Excel is the course's software, taught hands-on in workshops (histograms, covariance and correlation, and regression through the Data Analysis ToolPak). No programming is required — an optional R preview exists but is fully optional and not assessed. Note that the final exam is hand-calculation: you work from your note sheet, calculator and the provided tables, not a computer.

Is there a textbook for ECON 1012?

No prescribed textbook. The official outline states that no learning resources are required — the myLearning modules (concept videos, practice quizzes, tutorials and workshops) are the course material. A business-statistics textbook is suggested only as optional extra practice.

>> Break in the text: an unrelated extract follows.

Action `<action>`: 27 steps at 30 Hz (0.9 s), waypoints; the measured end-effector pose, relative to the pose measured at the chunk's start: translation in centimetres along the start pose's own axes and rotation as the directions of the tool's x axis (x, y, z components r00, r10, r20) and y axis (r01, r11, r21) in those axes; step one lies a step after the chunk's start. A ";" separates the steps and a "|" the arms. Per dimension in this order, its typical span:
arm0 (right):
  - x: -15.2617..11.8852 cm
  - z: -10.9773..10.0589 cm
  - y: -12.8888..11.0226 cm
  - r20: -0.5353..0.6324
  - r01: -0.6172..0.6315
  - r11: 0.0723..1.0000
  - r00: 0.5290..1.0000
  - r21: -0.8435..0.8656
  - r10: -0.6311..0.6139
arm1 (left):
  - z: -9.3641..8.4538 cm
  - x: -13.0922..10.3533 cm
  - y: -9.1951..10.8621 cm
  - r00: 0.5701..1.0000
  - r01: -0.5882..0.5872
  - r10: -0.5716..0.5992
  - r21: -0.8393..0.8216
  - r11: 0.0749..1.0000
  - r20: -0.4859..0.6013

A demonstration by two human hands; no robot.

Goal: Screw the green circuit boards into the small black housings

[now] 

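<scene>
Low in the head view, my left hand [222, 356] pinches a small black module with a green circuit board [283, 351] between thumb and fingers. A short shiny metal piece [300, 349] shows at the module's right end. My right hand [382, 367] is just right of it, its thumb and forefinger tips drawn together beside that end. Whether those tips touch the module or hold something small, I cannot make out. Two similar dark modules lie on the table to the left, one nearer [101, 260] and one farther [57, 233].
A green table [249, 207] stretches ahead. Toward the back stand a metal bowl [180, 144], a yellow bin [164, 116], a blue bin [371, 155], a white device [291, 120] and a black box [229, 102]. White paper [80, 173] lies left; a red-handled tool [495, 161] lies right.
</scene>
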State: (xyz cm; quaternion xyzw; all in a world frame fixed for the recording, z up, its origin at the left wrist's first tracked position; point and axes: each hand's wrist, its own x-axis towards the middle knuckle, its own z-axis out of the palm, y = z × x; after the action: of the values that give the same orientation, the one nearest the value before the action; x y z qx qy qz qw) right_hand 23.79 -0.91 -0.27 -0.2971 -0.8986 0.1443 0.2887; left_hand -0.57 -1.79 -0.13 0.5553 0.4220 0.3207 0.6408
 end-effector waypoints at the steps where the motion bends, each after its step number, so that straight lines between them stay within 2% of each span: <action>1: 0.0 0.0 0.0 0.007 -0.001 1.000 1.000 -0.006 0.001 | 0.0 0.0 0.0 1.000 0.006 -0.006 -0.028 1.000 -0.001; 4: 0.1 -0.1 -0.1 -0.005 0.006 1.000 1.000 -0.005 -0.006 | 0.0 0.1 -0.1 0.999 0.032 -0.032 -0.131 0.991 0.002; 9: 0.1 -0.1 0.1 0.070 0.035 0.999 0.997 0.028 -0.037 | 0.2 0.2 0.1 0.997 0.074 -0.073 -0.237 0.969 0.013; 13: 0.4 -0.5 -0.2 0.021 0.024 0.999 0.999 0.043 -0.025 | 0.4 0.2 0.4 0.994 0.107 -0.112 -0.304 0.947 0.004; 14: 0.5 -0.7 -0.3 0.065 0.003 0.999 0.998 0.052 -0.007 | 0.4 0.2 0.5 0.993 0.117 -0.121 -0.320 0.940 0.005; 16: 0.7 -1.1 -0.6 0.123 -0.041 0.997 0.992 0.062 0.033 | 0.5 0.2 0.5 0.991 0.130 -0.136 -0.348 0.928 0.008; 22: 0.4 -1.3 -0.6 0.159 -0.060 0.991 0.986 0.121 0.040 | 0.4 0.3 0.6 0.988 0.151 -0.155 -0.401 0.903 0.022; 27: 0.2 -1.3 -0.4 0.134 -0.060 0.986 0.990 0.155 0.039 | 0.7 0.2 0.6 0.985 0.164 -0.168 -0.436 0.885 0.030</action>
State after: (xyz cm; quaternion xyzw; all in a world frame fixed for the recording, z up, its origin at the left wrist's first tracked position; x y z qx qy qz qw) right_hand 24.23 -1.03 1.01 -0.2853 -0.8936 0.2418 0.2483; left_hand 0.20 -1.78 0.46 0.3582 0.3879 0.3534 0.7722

Can AI help me study ECON 1012?

Yes — Sia is an AI tutor trained on how ECON 1012 Data Analytics is actually taught and assessed at Adelaide University: it explains each formula and worked step (Z vs t, confidence intervals, regression) instead of just handing over answers. Try the free AI economics tutor, or read this guide free and ask Sia as you go.

Study strategy

How to study for the exam

Run ECON 1012 as a weekly loop: watch the module's concept videos, then take the practice quiz until you can score full marks — quizzes are re-attemptable with randomised questions, and the final's 25 MCQs are styled like them. Treat every workshop as case-study rehearsal: the exam's 3 case-study questions follow the workshop format, so write out full solutions — hypotheses, formula in symbols, substitution, decision rule, plain-English conclusion — instead of just reading answers. Start your A4 note sheet in Week 1 and add to it module by module: deciding what earns a place on one double-sided page is itself the revision. Guard the block transitions — inference (Weeks 4–7) reuses the descriptive block, and regression (Weeks 8–10) reuses both. In the exam window, do timed mixed practice across all ten weeks using only your note sheet, a non-wireless calculator and the Z and t tables — the exact conditions of the 180-minute paper.